The records that follow must be repeated exactly, line by line.
---------------
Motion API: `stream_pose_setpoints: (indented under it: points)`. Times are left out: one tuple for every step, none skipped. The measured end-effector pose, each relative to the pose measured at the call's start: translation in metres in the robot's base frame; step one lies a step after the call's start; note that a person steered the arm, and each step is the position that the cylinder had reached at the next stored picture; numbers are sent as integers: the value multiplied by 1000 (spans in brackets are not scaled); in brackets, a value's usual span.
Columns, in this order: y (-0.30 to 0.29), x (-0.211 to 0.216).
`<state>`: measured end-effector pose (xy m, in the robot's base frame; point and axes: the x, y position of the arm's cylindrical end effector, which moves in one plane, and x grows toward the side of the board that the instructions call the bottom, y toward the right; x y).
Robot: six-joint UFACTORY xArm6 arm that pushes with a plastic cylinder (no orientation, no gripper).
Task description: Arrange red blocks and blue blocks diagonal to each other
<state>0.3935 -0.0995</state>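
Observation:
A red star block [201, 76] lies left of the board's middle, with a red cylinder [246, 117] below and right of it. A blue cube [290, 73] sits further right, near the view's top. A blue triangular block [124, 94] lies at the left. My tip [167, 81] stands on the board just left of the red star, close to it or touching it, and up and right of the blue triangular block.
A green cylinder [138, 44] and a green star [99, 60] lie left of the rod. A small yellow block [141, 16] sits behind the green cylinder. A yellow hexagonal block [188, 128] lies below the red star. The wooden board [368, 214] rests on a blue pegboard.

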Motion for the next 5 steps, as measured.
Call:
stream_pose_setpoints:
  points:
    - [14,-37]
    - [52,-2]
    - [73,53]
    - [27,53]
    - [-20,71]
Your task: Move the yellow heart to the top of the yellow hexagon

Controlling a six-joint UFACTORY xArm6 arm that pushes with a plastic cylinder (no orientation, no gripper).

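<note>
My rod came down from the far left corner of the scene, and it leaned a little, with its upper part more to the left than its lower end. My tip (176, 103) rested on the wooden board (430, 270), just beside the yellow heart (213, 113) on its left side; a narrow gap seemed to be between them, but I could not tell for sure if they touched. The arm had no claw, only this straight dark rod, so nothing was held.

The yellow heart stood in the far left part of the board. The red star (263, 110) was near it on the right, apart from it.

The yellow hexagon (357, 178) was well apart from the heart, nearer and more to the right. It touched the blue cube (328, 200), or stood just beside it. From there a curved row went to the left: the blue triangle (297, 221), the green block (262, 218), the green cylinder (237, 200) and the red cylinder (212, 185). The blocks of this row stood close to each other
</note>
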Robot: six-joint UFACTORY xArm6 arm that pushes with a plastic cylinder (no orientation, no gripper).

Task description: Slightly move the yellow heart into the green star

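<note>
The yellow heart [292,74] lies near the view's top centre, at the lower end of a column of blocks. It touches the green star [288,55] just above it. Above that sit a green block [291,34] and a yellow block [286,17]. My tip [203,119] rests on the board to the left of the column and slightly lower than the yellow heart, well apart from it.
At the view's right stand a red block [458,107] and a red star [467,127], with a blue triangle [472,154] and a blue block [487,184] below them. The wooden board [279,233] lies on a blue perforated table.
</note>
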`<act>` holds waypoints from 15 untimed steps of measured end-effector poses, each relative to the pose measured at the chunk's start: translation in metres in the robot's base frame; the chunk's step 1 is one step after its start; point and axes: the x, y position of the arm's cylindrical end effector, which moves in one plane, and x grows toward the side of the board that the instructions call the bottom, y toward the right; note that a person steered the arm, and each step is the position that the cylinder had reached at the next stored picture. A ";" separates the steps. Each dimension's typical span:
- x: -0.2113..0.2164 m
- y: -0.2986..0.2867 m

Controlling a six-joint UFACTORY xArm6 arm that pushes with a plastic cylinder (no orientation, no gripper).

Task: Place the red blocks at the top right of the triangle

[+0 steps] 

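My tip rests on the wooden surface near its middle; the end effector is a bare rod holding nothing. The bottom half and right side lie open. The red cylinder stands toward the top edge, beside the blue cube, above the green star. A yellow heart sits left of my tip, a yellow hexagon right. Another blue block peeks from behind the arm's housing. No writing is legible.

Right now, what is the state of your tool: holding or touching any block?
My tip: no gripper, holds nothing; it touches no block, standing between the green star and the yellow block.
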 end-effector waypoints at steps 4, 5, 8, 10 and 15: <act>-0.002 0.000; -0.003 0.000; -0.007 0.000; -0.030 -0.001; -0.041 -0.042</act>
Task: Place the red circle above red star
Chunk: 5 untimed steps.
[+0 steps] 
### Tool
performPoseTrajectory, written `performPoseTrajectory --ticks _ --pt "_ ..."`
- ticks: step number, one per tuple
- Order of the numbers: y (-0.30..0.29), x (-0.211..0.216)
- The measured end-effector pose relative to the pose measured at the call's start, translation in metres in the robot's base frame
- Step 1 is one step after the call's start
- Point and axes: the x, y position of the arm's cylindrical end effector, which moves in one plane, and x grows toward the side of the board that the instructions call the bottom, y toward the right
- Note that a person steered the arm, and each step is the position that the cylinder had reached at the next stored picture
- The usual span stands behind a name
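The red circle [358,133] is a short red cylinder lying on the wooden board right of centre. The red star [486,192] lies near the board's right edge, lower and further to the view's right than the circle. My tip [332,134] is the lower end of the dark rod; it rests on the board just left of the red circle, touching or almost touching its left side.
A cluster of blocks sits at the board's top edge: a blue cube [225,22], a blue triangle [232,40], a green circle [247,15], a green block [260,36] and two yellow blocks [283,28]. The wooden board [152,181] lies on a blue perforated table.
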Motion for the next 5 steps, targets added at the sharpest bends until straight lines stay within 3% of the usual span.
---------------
Answer area:
Motion API: `stream_pose_setpoints: (indented under it: points)`. Times are left out: one tuple for every step, none skipped. The measured end-effector pose, each relative to the pose measured at the call's start: translation in metres in the robot's base frame; step one lies a step after the call's start; note that a person steered the arm, and each step is the position that the cylinder had reached at the next stored picture; numbers are sent as integers: the value multiplied by 1000 (spans in brackets are not scaled); in brackets, a value's usual span.
Columns, in this order: y (-0.30 to 0.29), x (-0.211 to 0.216).
`<state>`: measured end-effector pose (xy m, in the robot's base frame; point and axes: the x, y position of the arm's cylindrical end effector, which moves in one plane, and x grows toward the side of the board that the instructions call the bottom, y toward the right; x y).
Robot: six-joint UFACTORY xArm6 arm that pushes with a plastic cylinder (no orientation, no gripper).
Task description: Arrange red blocks and blue blocks diagonal to each other
<state>0.3935 -0.0995</state>
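Observation:
A red star block [201, 76] lies left of the board's middle, with a red cylinder [246, 117] below and right of it. A blue cube [290, 73] sits further right, near the view's top. A blue triangular block [124, 94] lies at the left. My tip [167, 81] stands on the board just left of the red star, close to it or touching it, and up and right of the blue triangular block.
A green cylinder [138, 44] and a green star [99, 60] lie left of the rod. A small yellow block [141, 16] sits behind the green cylinder. A yellow hexagonal block [188, 128] lies below the red star. The wooden board [368, 214] rests on a blue pegboard.
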
Motion for the next 5 steps, as measured.
Call:
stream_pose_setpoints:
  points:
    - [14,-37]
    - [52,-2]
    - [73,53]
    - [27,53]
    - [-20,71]
Your task: Move the yellow heart to the top of the yellow hexagon

Controlling a six-joint UFACTORY xArm6 arm that pushes with a plastic cylinder (no orientation, no gripper).

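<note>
My rod came down from the far left corner of the scene, and it leaned a little, with its upper part more to the left than its lower end. My tip (176, 103) rested on the wooden board (430, 270), just beside the yellow heart (213, 113) on its left side; a narrow gap seemed to be between them, but I could not tell for sure if they touched. The arm had no claw, only this straight dark rod, so nothing was held.

The yellow heart stood in the far left part of the board. The red star (263, 110) was near it on the right, apart from it.

The yellow hexagon (357, 178) was well apart from the heart, nearer and more to the right. It touched the blue cube (328, 200), or stood just beside it. From there a curved row went to the left: the blue triangle (297, 221), the green block (262, 218), the green cylinder (237, 200) and the red cylinder (212, 185). The blocks of this row stood close to each other
</note>
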Robot: six-joint UFACTORY xArm6 arm that pushes with a plastic cylinder (no orientation, no gripper).

Task description: Slightly move the yellow heart into the green star

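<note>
The yellow heart [292,74] lies near the view's top centre, at the lower end of a column of blocks. It touches the green star [288,55] just above it. Above that sit a green block [291,34] and a yellow block [286,17]. My tip [203,119] rests on the board to the left of the column and slightly lower than the yellow heart, well apart from it.
At the view's right stand a red block [458,107] and a red star [467,127], with a blue triangle [472,154] and a blue block [487,184] below them. The wooden board [279,233] lies on a blue perforated table.
</note>
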`<act>` holds waypoints from 15 untimed steps of measured end-effector poses, each relative to the pose measured at the chunk's start: translation in metres in the robot's base frame; the chunk's step 1 is one step after its start; point and axes: the x, y position of the arm's cylindrical end effector, which moves in one plane, and x grows toward the side of the board that the instructions call the bottom, y toward the right; note that a person steered the arm, and each step is the position that the cylinder had reached at the next stored picture. A ";" separates the steps. Each dimension's typical span:
- x: -0.2113..0.2164 m
- y: -0.2986..0.2867 m

Controlling a six-joint UFACTORY xArm6 arm that pushes with a plastic cylinder (no orientation, no gripper).

Task: Place the red blocks at the top right of the triangle

[+0 steps] 

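My tip rests on the wooden surface near its middle; the end effector is a bare rod holding nothing. The bottom half and right side lie open. The red cylinder stands toward the top edge, beside the blue cube, above the green star. A yellow heart sits left of my tip, a yellow hexagon right. Another blue block peeks from behind the arm's housing. No writing is legible.

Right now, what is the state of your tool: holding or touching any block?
My tip: no gripper, holds nothing; it touches no block, standing between the green star and the yellow block.
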 end-effector waypoints at steps 4, 5, 8, 10 and 15: <act>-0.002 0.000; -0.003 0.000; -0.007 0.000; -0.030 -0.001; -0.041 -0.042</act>
Task: Place the red circle above red star
Chunk: 5 untimed steps.
[+0 steps] 
### Tool
performPoseTrajectory, written `performPoseTrajectory --ticks _ --pt "_ ..."`
- ticks: step number, one per tuple
- Order of the numbers: y (-0.30..0.29), x (-0.211..0.216)
- The measured end-effector pose relative to the pose measured at the call's start, translation in metres in the robot's base frame
- Step 1 is one step after the call's start
- Point and axes: the x, y position of the arm's cylindrical end effector, which moves in one plane, and x grows toward the side of the board that the instructions call the bottom, y toward the right
- Note that a person steered the arm, and each step is the position that the cylinder had reached at the next stored picture
- The usual span stands behind a name
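The red circle [358,133] is a short red cylinder lying on the wooden board right of centre. The red star [486,192] lies near the board's right edge, lower and further to the view's right than the circle. My tip [332,134] is the lower end of the dark rod; it rests on the board just left of the red circle, touching or almost touching its left side.
A cluster of blocks sits at the board's top edge: a blue cube [225,22], a blue triangle [232,40], a green circle [247,15], a green block [260,36] and two yellow blocks [283,28]. The wooden board [152,181] lies on a blue perforated table.
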Motion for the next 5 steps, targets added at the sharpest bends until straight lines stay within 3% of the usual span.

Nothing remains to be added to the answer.